(DATA SHOWN)

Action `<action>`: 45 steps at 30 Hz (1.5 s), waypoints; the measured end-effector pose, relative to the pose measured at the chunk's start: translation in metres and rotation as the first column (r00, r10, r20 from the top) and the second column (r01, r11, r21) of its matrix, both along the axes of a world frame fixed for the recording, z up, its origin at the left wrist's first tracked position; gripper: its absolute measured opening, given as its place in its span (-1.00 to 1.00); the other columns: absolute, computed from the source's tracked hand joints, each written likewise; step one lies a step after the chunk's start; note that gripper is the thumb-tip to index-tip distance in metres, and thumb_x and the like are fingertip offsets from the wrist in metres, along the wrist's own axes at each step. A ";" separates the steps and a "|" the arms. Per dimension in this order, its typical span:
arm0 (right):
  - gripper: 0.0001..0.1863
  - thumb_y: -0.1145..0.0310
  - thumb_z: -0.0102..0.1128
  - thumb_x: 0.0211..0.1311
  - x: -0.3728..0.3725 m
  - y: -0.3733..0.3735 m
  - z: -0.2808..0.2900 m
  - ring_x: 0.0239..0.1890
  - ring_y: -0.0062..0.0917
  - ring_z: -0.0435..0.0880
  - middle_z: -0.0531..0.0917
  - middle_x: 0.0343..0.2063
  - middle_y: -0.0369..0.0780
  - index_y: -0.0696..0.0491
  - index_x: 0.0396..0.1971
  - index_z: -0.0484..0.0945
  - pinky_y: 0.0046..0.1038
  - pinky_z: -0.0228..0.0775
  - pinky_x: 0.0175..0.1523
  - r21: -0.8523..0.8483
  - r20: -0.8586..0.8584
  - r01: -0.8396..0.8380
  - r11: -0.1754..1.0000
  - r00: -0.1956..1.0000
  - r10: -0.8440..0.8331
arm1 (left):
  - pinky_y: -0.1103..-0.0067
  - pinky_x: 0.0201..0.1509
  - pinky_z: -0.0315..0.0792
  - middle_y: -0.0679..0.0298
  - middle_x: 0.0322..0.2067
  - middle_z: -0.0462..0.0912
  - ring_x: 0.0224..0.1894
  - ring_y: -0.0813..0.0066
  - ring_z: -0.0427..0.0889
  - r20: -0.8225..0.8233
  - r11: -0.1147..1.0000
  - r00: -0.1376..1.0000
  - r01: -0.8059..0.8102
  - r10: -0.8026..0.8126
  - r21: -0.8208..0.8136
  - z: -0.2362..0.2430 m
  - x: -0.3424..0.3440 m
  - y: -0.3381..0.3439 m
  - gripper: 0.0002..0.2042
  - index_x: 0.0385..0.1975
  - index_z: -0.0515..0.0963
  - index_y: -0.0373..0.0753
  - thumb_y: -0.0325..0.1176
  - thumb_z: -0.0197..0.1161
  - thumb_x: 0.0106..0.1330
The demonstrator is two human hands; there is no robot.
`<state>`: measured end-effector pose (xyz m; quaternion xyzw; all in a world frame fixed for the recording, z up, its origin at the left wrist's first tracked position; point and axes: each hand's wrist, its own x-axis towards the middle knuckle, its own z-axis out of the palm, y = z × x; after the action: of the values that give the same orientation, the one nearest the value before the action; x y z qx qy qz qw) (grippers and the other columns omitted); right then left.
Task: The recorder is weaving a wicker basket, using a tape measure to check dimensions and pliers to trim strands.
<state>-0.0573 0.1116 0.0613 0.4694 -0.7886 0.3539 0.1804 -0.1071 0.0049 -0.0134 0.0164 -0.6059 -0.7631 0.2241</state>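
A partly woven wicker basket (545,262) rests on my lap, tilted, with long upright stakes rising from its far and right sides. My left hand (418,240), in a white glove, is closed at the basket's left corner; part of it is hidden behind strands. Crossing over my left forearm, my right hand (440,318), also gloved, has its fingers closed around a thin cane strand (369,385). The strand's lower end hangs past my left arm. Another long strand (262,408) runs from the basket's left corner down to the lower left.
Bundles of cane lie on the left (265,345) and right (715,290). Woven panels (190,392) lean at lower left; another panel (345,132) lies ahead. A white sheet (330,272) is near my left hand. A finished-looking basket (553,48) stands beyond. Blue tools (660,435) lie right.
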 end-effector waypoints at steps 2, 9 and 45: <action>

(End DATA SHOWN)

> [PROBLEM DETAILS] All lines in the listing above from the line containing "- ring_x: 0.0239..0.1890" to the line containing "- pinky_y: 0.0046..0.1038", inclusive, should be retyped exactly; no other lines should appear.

> [OUTPUT FOR THIS EXERCISE]
  - ring_x: 0.0239..0.1890
  - ring_y: -0.0062..0.0917
  - ring_z: -0.0435..0.0880
  - middle_z: -0.0531..0.0917
  - middle_x: 0.0343..0.2063
  - middle_y: -0.0369..0.0780
  - index_y: -0.0696..0.0491
  - index_x: 0.0396..0.1971
  - index_z: -0.0484..0.0945
  - pinky_y: 0.0046..0.1038

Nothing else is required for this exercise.